In September, the Ohio State defensive lineman thought he was about to return from foot surgery when he noticed peripheral vision issues in his right eye. Potter believes it was a football injury but cannot identify a specific incident.

He went for a checkup, and from the way he saw the OSU doctors conferring, he could tell it was something serious.

“They told me my retina had torn – it had come off – and I needed surgery or I would go blind in the next 30 minutes,” Potter said. “I was like, ‘Oh shit.’ ”

William H. Havener Eye Institute surgeons performed the operation and saved his vision. But the recovery process was difficult.

“It was probably the worst experience of my life,” Potter said. “It was terrible. I could feel the stitches in my eyes, but I got it fixed.
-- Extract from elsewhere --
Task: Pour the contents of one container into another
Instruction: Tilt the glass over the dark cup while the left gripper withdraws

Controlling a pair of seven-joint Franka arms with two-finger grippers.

They put a gas bubble in to keep it in shape.

“With eye surgery, the shape of the eye gets a bit distorted. My eye shape was in a perfect sphere for a little while, then fluid can get inside the eye just by opening it .

To avoid this, Potter had to rest on his side for four days. He could only leave this position for five minutes per hour.

Noah Potter:‘What a crazy last 24 hours’: Noah Potter announces he had eye surgery

It was not the only obstacle. Two weeks into the recovery, doctors carried out tests to make sure the scar tissue from the surgery had receded enough to avoid a second surgery. Fortunately, it was.

“I’m just grateful to the doctors that I was able to fix it,” Potter said.

With his foot and eye fixed, he now hopes to make an impact on the pitch this year.

“I feel good,” Potter said. “I’m getting back to it.

“There is always rust. There’s not much you can do in the training room, so trying to get back into football form is probably the biggest transition.

At 6-foot-6 and 275 pounds, Potter has the frame to be able to play end and tackle.

Noah Potter (97) tackles running back Evan Pryor during Ohio State's spring game on April 17.

“I’m confident wherever I am,” he said. “I think I bring a different flavor to the D line if I’m inside, but in the COVID year (2020) I was really starting to play well outside. I think wherever Coach J (defensive line coach Larry Johnson) sees fit, I think I’m good to go.

Potter acknowledges that foot and eye injuries caused him to temporarily lose his passion for football. But it came back.

“I gain confidence every day,” he said. “I kind of lost that record after two really serious things happened. I’m like, man, I’m just trying to be healthy. But now that I’m healthy, I’m really starting to rediscovering that motivation to want to be the best player possible, so I’m really excited about that.